(TASK DESCRIPTION)
Starting at the line that holds "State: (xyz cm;", copy every line exactly through the end of the data, and no others.

(DATASET CONTENT)
——————
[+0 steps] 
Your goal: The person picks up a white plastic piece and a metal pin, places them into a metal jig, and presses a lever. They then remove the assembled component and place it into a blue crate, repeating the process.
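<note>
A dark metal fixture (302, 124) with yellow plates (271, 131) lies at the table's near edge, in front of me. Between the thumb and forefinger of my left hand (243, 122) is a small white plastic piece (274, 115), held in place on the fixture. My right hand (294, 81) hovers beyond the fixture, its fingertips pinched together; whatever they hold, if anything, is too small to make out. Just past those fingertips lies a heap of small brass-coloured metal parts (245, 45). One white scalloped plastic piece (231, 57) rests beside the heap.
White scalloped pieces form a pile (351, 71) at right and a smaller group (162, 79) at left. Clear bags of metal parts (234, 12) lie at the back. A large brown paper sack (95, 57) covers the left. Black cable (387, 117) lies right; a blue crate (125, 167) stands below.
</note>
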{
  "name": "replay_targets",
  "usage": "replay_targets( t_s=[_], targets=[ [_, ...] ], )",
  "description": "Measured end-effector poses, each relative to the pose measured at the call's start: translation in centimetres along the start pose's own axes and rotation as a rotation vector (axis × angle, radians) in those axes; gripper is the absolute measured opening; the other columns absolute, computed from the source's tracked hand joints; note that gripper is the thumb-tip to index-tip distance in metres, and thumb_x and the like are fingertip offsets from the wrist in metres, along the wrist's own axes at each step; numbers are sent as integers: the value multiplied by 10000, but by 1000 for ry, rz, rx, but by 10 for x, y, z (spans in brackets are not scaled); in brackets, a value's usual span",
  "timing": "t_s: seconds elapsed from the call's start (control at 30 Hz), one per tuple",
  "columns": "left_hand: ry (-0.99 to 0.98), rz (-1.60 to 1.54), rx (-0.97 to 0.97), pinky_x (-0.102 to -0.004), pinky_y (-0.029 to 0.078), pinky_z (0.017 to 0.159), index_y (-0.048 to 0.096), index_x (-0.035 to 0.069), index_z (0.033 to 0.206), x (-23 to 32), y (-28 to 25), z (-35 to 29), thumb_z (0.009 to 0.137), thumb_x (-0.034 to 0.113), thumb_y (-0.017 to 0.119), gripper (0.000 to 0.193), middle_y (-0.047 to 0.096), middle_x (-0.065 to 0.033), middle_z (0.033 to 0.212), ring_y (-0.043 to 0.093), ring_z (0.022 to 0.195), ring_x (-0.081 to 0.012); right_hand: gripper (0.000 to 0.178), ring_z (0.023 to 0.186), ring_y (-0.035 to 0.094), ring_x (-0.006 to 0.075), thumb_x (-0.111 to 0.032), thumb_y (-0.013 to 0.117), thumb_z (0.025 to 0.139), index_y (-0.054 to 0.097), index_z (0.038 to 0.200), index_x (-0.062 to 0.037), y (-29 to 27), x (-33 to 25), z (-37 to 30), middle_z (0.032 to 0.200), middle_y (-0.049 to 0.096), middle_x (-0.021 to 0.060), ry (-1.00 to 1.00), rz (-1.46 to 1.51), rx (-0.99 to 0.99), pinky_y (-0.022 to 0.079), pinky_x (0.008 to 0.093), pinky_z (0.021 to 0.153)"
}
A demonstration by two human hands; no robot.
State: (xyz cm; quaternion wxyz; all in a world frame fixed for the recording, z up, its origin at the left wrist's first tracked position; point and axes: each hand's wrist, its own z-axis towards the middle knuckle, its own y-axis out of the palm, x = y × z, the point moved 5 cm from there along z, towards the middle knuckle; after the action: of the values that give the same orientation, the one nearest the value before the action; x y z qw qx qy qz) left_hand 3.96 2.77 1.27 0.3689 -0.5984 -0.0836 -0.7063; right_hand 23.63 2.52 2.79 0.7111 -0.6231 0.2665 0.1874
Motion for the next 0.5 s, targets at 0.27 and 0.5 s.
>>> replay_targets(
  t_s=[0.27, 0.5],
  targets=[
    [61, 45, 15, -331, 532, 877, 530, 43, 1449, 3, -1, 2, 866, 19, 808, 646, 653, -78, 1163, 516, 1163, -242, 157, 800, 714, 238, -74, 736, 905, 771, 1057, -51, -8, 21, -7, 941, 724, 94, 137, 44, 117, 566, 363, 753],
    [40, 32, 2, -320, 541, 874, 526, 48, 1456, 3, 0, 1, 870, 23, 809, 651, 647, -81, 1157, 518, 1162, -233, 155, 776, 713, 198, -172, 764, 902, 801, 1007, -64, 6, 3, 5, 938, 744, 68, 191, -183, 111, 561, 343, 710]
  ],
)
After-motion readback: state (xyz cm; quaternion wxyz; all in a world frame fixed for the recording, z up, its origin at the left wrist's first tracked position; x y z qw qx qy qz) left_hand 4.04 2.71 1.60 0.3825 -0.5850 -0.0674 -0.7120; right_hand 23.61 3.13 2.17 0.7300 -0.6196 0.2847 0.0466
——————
(EXPECTED OUTPUT)
State: (xyz cm; quaternion wxyz; all in a world frame fixed for the recording, z up, its origin at the left wrist's first tracked position; point and axes: each hand's wrist, its own z-axis towards the middle knuckle, its own y-axis out of the palm, x = y × z, the point moved 5 cm from there along z, towards the middle knuckle; after the action: of the values that give the same orientation, the one nearest the value before the action; x y z qw qx qy qz) left_hand 3.96 2.77 1.27 0.3689 -0.5984 -0.0836 -0.7063; right_hand 23.63 2.52 2.79 0.7111 -0.6231 0.2665 0.1874
Motion for the next 0.5 s, targets at 0.27 and 0.5 s.
>>> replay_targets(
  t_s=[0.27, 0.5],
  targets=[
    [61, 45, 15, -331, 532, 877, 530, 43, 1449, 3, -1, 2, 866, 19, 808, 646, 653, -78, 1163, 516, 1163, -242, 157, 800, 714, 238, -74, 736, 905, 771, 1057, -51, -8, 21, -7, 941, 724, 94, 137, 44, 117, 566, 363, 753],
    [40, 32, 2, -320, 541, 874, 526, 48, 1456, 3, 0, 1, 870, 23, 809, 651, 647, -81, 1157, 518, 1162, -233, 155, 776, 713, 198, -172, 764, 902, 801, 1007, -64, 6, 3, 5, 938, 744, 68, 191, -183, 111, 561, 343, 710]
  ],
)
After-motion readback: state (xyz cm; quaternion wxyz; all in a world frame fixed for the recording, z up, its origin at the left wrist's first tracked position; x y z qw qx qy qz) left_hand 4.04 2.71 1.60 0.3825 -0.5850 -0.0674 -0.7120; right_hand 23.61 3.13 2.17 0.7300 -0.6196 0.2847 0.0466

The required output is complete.